Quelques citations pour démontrer comment Gaudi adhérait aux idées sociales de son mécène: “Les soviets sont un phénomène nordique. Ils ont voulu collectiviser le capital– communisme- et l’ont ainsi enlevé sa responsabilité. Mais l’absence de responsabilité amène la destruction du capital et des abus secrets”. Et aussi: “La démocratie est la domination de l’inconscience et la stupidité. Elle a voulu que tout le monde participait à la même misère”.

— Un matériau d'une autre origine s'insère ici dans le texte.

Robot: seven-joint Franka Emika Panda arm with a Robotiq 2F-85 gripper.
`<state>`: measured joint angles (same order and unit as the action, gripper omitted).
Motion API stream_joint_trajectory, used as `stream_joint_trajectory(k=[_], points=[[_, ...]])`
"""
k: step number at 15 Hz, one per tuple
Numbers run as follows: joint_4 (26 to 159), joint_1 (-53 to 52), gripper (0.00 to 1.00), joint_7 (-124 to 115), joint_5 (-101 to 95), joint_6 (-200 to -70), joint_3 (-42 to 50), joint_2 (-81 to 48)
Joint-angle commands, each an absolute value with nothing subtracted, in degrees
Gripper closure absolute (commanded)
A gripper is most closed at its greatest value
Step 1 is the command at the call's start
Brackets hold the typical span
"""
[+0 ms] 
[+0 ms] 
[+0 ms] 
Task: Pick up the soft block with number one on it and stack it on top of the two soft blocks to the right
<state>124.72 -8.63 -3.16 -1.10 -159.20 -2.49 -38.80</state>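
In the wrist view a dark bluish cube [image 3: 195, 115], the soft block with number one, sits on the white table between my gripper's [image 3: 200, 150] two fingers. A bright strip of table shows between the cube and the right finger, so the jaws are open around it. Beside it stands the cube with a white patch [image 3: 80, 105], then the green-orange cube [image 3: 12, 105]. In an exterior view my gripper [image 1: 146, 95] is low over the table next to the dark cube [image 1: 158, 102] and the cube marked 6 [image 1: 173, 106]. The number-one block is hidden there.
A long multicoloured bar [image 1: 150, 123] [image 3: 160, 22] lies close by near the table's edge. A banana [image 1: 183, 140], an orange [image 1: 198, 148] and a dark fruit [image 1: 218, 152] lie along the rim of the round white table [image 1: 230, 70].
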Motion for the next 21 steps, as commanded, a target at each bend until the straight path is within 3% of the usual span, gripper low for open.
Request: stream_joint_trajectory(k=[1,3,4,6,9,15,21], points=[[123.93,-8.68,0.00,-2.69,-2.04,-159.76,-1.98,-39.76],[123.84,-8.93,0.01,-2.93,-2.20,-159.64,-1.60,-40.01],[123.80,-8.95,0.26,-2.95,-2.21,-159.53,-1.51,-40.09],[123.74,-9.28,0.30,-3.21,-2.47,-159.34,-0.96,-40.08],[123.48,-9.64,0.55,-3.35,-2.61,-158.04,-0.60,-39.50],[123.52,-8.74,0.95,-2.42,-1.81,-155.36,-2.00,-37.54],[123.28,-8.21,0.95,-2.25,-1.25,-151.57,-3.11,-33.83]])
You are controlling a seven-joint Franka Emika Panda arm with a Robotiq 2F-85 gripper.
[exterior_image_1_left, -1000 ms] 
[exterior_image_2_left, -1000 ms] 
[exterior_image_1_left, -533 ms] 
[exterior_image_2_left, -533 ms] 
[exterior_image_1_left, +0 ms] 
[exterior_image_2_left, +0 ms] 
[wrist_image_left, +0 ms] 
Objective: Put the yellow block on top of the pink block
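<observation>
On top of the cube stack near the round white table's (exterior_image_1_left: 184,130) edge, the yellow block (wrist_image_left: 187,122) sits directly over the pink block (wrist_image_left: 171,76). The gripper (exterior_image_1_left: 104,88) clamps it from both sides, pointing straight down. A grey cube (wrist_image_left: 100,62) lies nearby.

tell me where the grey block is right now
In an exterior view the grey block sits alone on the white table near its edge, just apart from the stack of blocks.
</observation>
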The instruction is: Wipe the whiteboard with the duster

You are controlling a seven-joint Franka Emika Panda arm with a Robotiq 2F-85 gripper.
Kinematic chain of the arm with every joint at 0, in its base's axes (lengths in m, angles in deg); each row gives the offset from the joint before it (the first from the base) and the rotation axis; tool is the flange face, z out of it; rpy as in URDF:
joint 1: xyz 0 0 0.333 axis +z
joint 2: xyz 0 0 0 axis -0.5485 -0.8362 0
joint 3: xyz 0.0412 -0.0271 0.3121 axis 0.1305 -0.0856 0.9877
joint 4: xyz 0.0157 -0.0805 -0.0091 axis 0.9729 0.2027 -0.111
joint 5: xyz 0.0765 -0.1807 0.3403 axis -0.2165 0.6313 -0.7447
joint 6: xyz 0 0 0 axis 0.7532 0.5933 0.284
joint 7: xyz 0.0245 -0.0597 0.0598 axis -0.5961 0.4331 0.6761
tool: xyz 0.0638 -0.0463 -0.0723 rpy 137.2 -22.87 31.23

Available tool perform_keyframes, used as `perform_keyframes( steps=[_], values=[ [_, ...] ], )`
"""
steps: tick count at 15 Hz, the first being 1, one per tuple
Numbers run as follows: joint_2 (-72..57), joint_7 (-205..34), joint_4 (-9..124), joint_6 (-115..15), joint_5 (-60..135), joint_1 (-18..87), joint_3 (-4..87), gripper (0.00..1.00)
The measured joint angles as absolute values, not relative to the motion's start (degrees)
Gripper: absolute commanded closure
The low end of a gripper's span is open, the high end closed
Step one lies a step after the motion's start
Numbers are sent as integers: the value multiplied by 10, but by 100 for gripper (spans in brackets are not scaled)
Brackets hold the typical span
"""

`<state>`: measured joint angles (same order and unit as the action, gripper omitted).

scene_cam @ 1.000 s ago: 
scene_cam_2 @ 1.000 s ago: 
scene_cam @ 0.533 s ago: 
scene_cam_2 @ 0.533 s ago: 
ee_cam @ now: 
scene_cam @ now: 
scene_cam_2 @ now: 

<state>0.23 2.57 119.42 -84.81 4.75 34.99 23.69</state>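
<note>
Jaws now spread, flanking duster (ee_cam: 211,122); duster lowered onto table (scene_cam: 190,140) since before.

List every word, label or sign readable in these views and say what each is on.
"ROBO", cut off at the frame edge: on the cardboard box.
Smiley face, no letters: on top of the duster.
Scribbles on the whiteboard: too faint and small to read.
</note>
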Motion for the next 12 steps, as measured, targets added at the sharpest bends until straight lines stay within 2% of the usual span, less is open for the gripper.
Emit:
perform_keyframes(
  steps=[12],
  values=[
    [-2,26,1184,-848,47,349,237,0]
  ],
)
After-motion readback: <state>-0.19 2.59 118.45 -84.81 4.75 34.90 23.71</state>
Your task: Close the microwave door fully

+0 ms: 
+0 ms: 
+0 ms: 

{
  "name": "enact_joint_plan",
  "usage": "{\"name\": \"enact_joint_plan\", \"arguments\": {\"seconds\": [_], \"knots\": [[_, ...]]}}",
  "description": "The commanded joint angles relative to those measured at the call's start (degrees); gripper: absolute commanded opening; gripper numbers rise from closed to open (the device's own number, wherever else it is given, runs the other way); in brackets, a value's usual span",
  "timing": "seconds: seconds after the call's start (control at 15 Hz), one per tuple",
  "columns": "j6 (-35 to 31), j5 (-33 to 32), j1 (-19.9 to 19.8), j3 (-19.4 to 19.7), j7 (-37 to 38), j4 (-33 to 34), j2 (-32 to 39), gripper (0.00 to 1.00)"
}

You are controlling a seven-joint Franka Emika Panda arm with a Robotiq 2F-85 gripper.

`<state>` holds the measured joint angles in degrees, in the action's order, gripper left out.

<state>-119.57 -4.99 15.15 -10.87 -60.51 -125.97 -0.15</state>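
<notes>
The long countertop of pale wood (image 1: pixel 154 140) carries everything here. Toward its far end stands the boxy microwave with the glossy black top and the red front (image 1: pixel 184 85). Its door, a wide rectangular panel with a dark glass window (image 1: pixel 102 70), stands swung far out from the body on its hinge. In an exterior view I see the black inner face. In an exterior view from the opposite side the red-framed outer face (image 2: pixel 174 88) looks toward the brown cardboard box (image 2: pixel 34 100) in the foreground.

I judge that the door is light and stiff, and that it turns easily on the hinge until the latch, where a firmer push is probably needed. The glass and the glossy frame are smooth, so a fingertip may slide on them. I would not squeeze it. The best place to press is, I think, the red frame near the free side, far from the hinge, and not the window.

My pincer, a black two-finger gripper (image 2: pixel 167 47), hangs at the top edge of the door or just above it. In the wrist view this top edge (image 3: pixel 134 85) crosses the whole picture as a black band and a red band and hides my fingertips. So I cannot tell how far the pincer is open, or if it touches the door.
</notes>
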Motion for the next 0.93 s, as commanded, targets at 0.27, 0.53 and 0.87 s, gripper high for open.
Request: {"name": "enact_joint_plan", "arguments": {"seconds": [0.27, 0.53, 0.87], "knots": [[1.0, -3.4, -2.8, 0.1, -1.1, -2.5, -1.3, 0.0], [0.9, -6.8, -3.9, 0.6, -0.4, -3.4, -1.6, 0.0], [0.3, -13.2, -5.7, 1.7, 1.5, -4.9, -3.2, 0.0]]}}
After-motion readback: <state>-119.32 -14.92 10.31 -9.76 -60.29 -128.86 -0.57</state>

Si Ferrer avait son école moderne, la Colonia Güell avait la sienne aussi. L'ambition éducative des fondateurs de la Colonia Güell s'est concentrée sur l'école, qui a fonctionné dès avant 1910. Elle recevait au départ les garçons et les filles mais très rapidement celles-ci furent confiées aux sœurs carmélites qui avaient un couvent dans la colonie même. Il s'agissait d'un enseignement catalan, et même assez catalaniste. Un écrivain en vogue, Josep Pin i Soler écrivit des "Règles morales et de bonne éducation" où étaient détaillés les critères de la politesse et de l'urbanité, tout en faisant l'éloge des divers métiers que les élèves allaient avoir à exercer plus tard: ainsi préparait-on psychologiquement les futurs ouvriers. Quant aux filles leur enseignement se bornait aux travaux domestiques et manuels. Des cours du soir étaient également proposés.
La “Sagrada Familia”
Le nom complet de la “Sagrada Familia” est “ Temple Expiatori de la Sagrada Família”. Le terme “ expiation” concerne l’évolution sociale. Paris a levé une taxe pour construire Montmartre, comme expiation pour la Commune de Parijs. La bourgeoisie Catalane visait aussi une purification sociale. Si Gaudi apprend qu’il reste de l’argent en caisse après l’achèvement de la Basilique Du Sacré Cœur Montmartre dite du Vœu national, il dit: “avec moi, ça ne sera pas le cas”. Pour être précis, je signale que la Sagrada Familia ne peut pas être liée directement avec la semaine tragique. Gaudi a commencé déjà en 1899 les deux tours de la nativité.